Abaregi: EOS M has touch, 6D does not. What is the price difference there?
As a manual shooter I have never used it on my 5R but i guess it would be nice for AF. I have never used that though (Legacy shooter)
If i start with AF lenses then i might appreciate the touch on my 5R but so far i have never used or missed it.
No it certainly does not require hand off grip. I use the touch shutter with my thumb. Right thumb for landscape and left for portrait. The 5R is so small, it isn't even a stretch. One common alternative when you lack touch shutter does involve moving the camera, to choose a focus point in the scene, half press to lock, and reframe. That is less stable and much slower.
S.A.: heh so many negative comments as usual.... I've owned all Nikon and Sony. Nikon DSLRs and Sony whatevers... And this NEX 6 is the closest I've come to a do it all camera. As with all mirrorless, the autofocus leaves something to be diesired, but otherwise it's a swiss army knife of cameras. First thing I did was sell the lens. Would rather use primes and already had the 18-55.Crying about the menus is pointless. The quick navi and the fn button take care of that. Hardly any need to go into menus. Love that I an use my triggers with the hot shoe. Love the wireless. I shoot in my little studio and just hit send to computer. Love it. WONDERFUL CAMERA! Touchscreen lol. Use your cell phone then. No real advantage imho. Actually it seems a handicap if you ask me. Turned it off on the 5n after a few weeks. However, I can see no reason why they couldn't have included it for the gadget crowd. So ok, minus half a percentage point.

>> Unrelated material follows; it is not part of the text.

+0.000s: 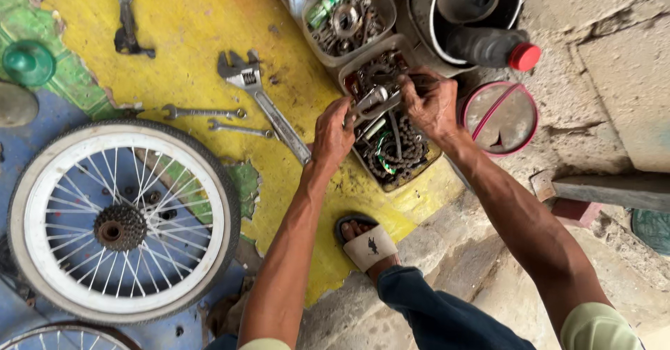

It is not possible to rationally justify the lack of touch screen unless it is based on manufacturer's cost savings.
The camera switches dynamically from lcd to viewfinder and turns off the touchscreen instantly as it does so. There is no possibility of accidental touching when using the viewfinder.
The emotional issue here about touch screen is that it is new. Things that are new are thought by old photographers to be "not serious" but what this really reflects is a desire for group approval among the stodgy, by disparaging that which was not present on old cameras.The fact is that under some circumstances touch is very good for manual focus enlargement centering, for subject selection and shutter in one action, and, sometimes, for menu handling. It is never bad to have it available. In photography anything that is good sometimes is good period, because conditions always vary.
starwolfy: Is it sharper than a Leica M11 at Iso 12800 ?
Leica has nothing to do with photography or photographic image quality. Leica is only about the image of the person carrying it.
I find the touch shutter to be an excellent feature. I use it all the time for shooting fast moving children in groups. The reason is that with a single action you get to place the focus and release the shutter. It is the fastest way to accomplish that in one step. I think most opposition to it is because most photographers here are old and don't like to change.
OutOfFocus student: Using primes on all NEXs is still a big pain since you don't have AutoISO in Manual mode . In general there is no significant AutoISO control as one would expect on a modern enthusiast camera.This is really a major drawback of using any NEX camera with NEX primes, and the reason I've not upgraded to NEX-6 from 5N.I'm surprised this was not mentioned by in the dpreview ... do you guys only shoot the crappy kit lens?
This has absolutely nothing to do with primes, and he is just conflating different subjects. If op meaant old manual primes, Shutter priority does what he wants. With the typical manual prime, since the aperture can't be set by the camera, setting the camera to Shutter leaves the aperture control on the lens ring and the camera manages the ISO automatically ergo manual with auto iso.
Most of the negative comments here are completely clueless.
A few facts. It is perfectly possible to hand-hold these cameras and get shake free photos at under ISO 400, full zoom, and 250th on a deeply overcast day. This means full zoom is perfectly practical in pretty much any outdoor shooting conditions without pushing the ISO into a zone in which this sensor has noise problems.
Second, shooting birds with this class of camera, waterfowl in particular, is a completely better and nicer experience than shooting with APS-C or larger format gear, unless you like hauling equipment.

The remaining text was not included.